What is being asked: Below are records; count the lines among them that include the string "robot", and state only the number.
Data to examine section start
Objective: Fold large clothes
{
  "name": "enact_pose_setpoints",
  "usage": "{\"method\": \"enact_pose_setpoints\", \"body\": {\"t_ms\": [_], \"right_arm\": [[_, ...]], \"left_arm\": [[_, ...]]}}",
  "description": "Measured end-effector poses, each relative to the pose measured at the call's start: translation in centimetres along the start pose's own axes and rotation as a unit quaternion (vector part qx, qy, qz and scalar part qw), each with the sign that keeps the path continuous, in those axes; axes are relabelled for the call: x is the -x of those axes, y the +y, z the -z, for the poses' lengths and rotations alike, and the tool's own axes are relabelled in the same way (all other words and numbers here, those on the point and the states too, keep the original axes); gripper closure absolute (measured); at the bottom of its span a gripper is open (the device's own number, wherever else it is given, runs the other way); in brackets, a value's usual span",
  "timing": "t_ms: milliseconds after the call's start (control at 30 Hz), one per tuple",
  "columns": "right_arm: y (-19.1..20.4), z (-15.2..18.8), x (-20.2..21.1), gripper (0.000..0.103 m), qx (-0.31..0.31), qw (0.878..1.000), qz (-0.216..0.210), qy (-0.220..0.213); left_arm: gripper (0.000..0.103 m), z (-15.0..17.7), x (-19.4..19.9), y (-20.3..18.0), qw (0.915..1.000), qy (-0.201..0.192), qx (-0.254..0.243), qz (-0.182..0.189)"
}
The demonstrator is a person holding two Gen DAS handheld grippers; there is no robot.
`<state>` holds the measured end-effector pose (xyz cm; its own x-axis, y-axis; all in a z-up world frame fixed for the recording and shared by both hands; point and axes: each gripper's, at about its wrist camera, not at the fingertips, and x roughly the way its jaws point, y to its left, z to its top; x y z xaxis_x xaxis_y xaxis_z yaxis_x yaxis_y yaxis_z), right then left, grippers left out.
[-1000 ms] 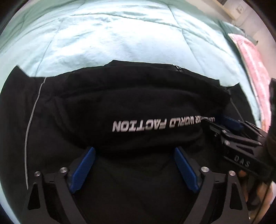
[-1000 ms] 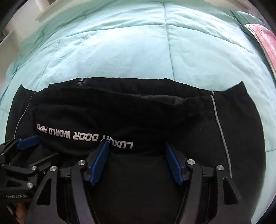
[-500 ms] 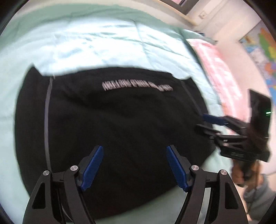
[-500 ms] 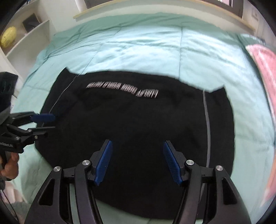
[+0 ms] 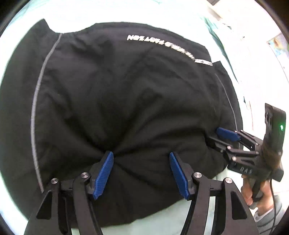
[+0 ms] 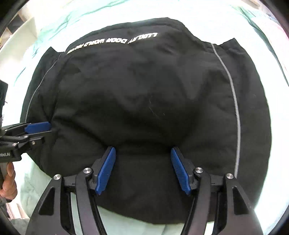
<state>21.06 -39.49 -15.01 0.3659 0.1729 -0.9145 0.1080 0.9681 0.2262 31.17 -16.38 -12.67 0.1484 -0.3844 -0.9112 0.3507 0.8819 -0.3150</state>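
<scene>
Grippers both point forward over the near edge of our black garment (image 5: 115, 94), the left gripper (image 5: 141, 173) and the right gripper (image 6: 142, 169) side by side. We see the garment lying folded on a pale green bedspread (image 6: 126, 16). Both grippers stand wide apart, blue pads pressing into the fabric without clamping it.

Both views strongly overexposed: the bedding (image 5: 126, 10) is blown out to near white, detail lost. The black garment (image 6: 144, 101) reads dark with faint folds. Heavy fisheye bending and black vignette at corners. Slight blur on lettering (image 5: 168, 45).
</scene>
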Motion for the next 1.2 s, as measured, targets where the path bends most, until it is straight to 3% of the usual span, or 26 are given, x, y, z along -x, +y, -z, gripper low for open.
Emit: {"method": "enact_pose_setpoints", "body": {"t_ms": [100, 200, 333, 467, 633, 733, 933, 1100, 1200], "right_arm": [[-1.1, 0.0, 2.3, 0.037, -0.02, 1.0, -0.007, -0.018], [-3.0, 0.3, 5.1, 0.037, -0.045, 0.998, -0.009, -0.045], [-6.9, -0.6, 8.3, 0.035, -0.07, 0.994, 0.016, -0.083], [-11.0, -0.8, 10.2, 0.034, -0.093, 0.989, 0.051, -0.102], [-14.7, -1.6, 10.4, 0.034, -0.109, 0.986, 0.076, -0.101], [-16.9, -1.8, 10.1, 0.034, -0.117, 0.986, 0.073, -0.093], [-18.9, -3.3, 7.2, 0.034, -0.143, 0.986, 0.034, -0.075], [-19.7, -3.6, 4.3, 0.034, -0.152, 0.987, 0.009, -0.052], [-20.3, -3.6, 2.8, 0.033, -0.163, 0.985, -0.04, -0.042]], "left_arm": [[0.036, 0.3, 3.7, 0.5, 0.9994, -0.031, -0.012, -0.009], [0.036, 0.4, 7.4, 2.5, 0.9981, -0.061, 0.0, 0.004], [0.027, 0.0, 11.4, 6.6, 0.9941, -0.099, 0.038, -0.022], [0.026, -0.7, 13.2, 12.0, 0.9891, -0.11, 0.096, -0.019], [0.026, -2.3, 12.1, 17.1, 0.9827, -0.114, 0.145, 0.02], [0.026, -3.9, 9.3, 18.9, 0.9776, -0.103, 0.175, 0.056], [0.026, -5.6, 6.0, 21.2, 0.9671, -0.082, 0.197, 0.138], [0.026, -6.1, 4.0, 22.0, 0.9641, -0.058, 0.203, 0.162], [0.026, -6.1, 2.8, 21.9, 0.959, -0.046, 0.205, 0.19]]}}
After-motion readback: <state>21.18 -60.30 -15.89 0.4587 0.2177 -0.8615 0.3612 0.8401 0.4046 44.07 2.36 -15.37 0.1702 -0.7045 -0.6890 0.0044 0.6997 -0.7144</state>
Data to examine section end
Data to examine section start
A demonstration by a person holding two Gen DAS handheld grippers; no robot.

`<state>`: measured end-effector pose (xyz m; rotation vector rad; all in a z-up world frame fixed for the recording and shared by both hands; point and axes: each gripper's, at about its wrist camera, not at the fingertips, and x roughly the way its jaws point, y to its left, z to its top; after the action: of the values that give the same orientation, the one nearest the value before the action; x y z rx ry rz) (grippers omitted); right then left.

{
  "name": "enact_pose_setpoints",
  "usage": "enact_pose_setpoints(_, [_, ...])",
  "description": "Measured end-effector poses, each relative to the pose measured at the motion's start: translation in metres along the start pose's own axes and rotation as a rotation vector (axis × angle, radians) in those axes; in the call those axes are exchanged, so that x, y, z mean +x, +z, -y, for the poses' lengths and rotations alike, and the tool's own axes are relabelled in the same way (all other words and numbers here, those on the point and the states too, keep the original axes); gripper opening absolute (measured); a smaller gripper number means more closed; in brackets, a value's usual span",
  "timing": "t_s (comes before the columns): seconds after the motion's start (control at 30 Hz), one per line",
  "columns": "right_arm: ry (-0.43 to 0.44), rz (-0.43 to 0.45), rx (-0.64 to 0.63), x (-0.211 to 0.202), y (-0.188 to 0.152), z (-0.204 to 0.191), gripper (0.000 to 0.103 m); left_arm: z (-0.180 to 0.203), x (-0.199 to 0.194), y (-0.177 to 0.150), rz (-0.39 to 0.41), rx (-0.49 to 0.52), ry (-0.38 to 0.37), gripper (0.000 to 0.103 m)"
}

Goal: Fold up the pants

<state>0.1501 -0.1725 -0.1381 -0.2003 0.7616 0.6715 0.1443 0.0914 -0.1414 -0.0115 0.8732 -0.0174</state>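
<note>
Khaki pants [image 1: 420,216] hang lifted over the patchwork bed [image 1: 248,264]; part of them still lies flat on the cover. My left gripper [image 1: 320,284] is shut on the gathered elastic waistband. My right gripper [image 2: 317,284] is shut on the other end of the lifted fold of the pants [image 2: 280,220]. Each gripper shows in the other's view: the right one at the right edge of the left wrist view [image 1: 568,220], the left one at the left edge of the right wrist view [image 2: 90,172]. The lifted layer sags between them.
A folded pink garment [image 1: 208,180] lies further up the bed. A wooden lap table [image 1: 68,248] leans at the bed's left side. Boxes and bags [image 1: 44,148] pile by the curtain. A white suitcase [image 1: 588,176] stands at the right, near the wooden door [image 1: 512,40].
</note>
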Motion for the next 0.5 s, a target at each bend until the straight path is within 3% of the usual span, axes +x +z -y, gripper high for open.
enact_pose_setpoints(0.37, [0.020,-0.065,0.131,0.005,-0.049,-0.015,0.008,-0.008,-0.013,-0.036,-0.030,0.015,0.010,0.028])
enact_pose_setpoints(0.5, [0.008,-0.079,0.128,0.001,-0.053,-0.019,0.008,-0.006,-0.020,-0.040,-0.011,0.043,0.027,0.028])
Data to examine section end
Finished exercise: 2